Ofri: Certainly no one was expecting to be involved in a literary journal when it started out. I was an MD/PhD student. I did a PhD in biochemistry and was fully on track to be a laboratory scientist. In fact, I was headed toward neurology since I was a neuroscience researcher, but I did my 1-year preliminary internship in medicine at Bellevue and completely fell in love with the patients and the stories, so I stayed with internal medicine. That was during the height of the AIDS epidemic which, as you all recall, was quite a difficult and dark time. So when I finished my 10-year of stint of medical school and training, I really wanted a year off. During that time, I began to write down the stories of those patients and I remember that it was a singular moment. I knew there was something historical about those patients we were meeting and that I should be writing things down, but I didn't have the time and I also think we were too close to the emotional bone. Only when I stepped back could I really start to think about the patients in more detail. When I came back to Bellevue, I wanted to incorporate this somehow but didn't quite know how.

Marty Blaser came on as a new chair, and an astute colleague had us meet because he was having his students write a 1000-word essay on their medicine clerkship about anything inspired by patients, and I was asking my students in the clinic to ask a patient what it's like to have their illness, and write me an essay about that. We compared our stacks of essays and thought initially that maybe we'd make an in-house journal, kind of a mimeographed book of student writings. But as we talked more, it became apparent that there was a wide societal interest and fear about our health and vulnerability, so we decided to make a literary journal to use more creative ways to explore these issues. We began the Bellevue Literary Review on the 16th floor of Bellevue, right off the medicine wards. We took out a two-line call for submissions and had 1000 submissions in the wink of an eye.

It was clear that what people think about medicine and health and illness is not served by the "top 10 tips for osteoporosis" kind of medical writing that is already out there. Fiction, poetry, and creative nonfiction are ways to grapple with the issues that are not necessarily addressed by typical medical journalism. That is really where it started, and we're coming on to 20 years now. We get about 4000 submissions a year, so it has not let up.

Time to Think

Topol: That is extraordinary and another reflection of the human side of medicine—certainly not one to be mimicked by machines, at least in quality of writing. I am interested in going back to a couple of your recent pieces. I read everything you publish; you are so talented and able to articulate things that people in the medical community identify with. Your piece "Perchance to Think," in the New England Journal of Medicine,[1] was quite exceptional. The metaphor was that medicine has become a petri dish for medical errors, patient harm, physician burnout, unnecessary tests, unnecessary referrals, and more. Can you elaborate?
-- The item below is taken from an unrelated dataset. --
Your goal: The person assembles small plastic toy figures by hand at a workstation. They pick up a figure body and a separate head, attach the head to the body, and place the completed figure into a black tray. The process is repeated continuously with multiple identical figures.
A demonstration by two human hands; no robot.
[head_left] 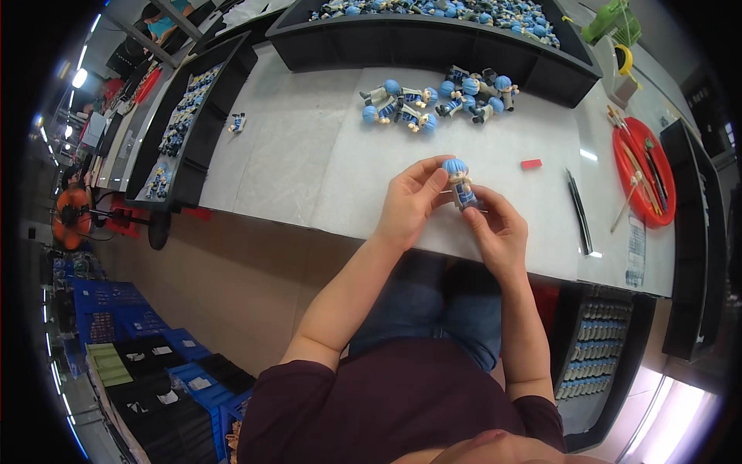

Ofri: It's interesting; one never knows what will resonate with readers. For me, I was just writing about a really rotten morning. A patient had walked in with a message from another doctor: "Rule out adrenal insufficiency and rule out rheumatoid arthritis," based on some random blood tests that had been sent. I was trying to take care of that while taking care of his other 10 chronic issues, and realized that I simply could not process adrenal insufficiency at the same time as handling his diabetes and obesity. What I really needed was some time to think.

I just couldn't do it in the moment, and part of me felt like a dolt because I simply could not, off the cuff, remember which way ACTH [adrenocorticotropic hormone] diurnal variations run, and in the end I sort of scribbled out "Refer to endocrine" to let them figure it out. But I felt like I punted because I know an internist should be able to work out the basics of adrenal insufficiency and rheumatoid arthritis—that is our job, after all. But in 15 minutes, it is not possible to do it with any amount of thoughtfulness. So many of our referrals and tests are because we don't have time to think. If I had a half an hour or an hour to think, I probably could have gotten by without a lot of the tests and referrals that I ended up doing.

The book I'm working on now is on medical errors, so I was attuned to the genesis of medical errors and where they start. I could feel them starting at that moment because I knew I was giving short shrift. I was trying to read UpToDate while he was talking, and I was trying to write what he was saying and read the things he was bringing in at the same time, and I knew that I would easily make mistakes. It really does feel like a petri dish for error, and that if we want to tackle medical error, we can't just keep making checklists, though they're certainly helpful in some situations. We also need time to think and organize our thoughts, especially when it comes to diagnostic error.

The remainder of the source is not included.